Exercise prompt:
From the listing below, pull out the lines that hold "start".
·····
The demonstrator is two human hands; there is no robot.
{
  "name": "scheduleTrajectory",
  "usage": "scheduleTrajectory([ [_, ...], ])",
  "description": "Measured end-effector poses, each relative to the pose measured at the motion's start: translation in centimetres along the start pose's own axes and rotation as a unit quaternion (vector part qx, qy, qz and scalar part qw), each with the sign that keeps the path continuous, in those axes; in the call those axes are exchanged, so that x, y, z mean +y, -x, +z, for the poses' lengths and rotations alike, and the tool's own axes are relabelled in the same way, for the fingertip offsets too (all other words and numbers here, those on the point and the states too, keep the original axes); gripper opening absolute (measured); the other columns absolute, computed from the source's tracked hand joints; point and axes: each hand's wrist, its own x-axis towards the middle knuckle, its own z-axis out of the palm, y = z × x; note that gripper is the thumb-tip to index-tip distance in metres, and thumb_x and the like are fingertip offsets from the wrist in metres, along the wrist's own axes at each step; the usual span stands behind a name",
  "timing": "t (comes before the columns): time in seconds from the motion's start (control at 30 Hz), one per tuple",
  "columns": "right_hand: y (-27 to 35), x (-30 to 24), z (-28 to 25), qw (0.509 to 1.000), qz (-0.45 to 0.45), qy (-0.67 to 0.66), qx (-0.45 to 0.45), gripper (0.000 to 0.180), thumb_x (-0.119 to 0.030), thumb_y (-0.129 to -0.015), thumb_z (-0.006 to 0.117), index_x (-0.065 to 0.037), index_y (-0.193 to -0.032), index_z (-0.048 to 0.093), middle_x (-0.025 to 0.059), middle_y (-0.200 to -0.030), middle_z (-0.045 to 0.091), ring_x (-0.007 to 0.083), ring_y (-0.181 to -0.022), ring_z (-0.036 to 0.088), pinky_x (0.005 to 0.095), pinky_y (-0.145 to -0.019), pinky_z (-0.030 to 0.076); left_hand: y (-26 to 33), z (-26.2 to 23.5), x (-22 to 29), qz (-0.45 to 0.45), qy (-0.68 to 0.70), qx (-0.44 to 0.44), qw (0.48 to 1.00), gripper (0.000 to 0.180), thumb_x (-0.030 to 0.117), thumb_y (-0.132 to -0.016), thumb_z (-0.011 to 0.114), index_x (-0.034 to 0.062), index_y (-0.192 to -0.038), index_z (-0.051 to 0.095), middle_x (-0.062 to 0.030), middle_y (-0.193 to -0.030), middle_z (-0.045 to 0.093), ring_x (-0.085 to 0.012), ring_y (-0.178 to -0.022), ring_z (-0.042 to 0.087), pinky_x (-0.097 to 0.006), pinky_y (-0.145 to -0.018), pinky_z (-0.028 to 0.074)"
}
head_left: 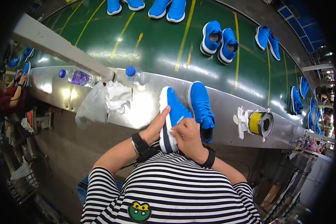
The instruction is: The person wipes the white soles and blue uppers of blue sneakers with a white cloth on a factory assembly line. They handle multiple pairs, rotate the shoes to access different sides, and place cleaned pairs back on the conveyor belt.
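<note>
A blue sneaker [177,108] with a white sole and a dark band near the heel is tilted on its side in front of my body. My left hand [157,126] grips it along the sole edge, thumb toward the upper. Against the shoe's side, near the sole, my right hand [189,139] is closed in a pinch, with a small white wad [171,133] showing at the fingertips; its material is hard to make out. Just right of it, a second blue sneaker [201,106] lies on the metal ledge [224,108], toe pointing away from me.
Beyond the ledge runs a green conveyor belt [156,48] carrying several pairs of blue sneakers [211,37]. Leftward are a white post [63,44], two plastic bottles [80,77], crumpled white cloth [117,97] and a plastic bag [92,106]. A yellow-labelled can [256,123] stands right. Another person [13,93] works far left.
</note>
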Motion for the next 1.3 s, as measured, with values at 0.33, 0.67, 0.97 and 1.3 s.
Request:
scheduleTrajectory([
  [0.33, 2.0, 1.7, -2.9, 0.990, -0.079, -0.074, -0.091, 0.012, -0.004, -0.069, 0.068, -0.010, -0.079, 0.064, 0.0064, -0.098, 0.054, 0.0271, -0.105, 0.049, 0.0401, -0.090, 0.033, 2.3, -0.3, -0.6, -0.042, -0.044, 0.007, 0.998, 0.060, 0.036, -0.089, 0.055, 0.0004, -0.132, 0.032, -0.0125, -0.118, 0.052, -0.0179, -0.101, 0.056, -0.031, -0.084, 0.049],
  [0.67, 3.7, 12.7, -9.9, 0.818, 0.227, -0.420, 0.320, 0.013, -0.009, -0.092, 0.051, -0.001, -0.102, 0.050, 0.0069, -0.094, 0.059, 0.0121, -0.081, 0.058, 0.0264, -0.074, 0.049, 2.7, -3.2, -0.1, 0.028, -0.039, -0.033, 0.998, 0.062, 0.017, -0.087, 0.059, 0.0012, -0.137, 0.027, -0.0122, -0.124, 0.049, -0.0180, -0.108, 0.052, -0.031, -0.089, 0.046],
  [0.97, 8.0, 25.3, -10.4, 0.867, 0.343, -0.134, 0.336, 0.016, 0.000, -0.086, 0.049, -0.001, -0.101, 0.055, 0.0054, -0.088, 0.059, 0.0110, -0.077, 0.053, 0.0241, -0.070, 0.044, 1.1, -5.4, -1.4, 0.029, -0.045, -0.074, 0.996, 0.074, 0.015, -0.081, 0.066, 0.0016, -0.140, 0.023, -0.0121, -0.126, 0.048, -0.0178, -0.110, 0.051, -0.031, -0.093, 0.044],
  [1.3, 10.0, 30.7, -9.8, 0.915, 0.335, 0.075, 0.210, 0.038, -0.002, -0.079, 0.054, 0.001, -0.116, 0.052, 0.0114, -0.109, 0.056, 0.0211, -0.096, 0.055, 0.0288, -0.084, 0.043, 0.9, -5.6, -2.2, 0.008, -0.049, -0.084, 0.995, 0.080, 0.022, -0.075, 0.071, 0.0010, -0.137, 0.025, -0.0125, -0.127, 0.048, -0.0194, -0.112, 0.051, -0.033, -0.095, 0.043],
])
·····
Answer box:
  "description": "Measured end-effector poses, each relative to the pose measured at the motion's start: translation in centimetres along the start pose's own axes and rotation as a unit quaternion (vector part qx, qy, qz and scalar part qw), each with the sign that keeps the path continuous, in those axes; in the call those axes are exchanged, so that x, y, z mean +y, -x, +z, for the poses' lengths and rotations alike, and the tool's own axes are relabelled in the same way, for the fingertip offsets too (all other words and numbers here, those on the point and the states too, keep the original axes); gripper opening absolute (measured); the other columns absolute, computed from the source's tracked hand joints; point and axes: each hand's wrist, its own x-axis towards the middle knuckle, its own z-axis out of the palm, y = z × x; note that gripper is the thumb-tip to index-tip distance in metres, and thumb_x and the like are fingertip offsets from the wrist in metres, along the wrist's own axes at each step; the usual span stands behind a name",
  "timing": "t (comes before the columns): time in seconds from the motion's start (control at 30 Hz), one per tuple",

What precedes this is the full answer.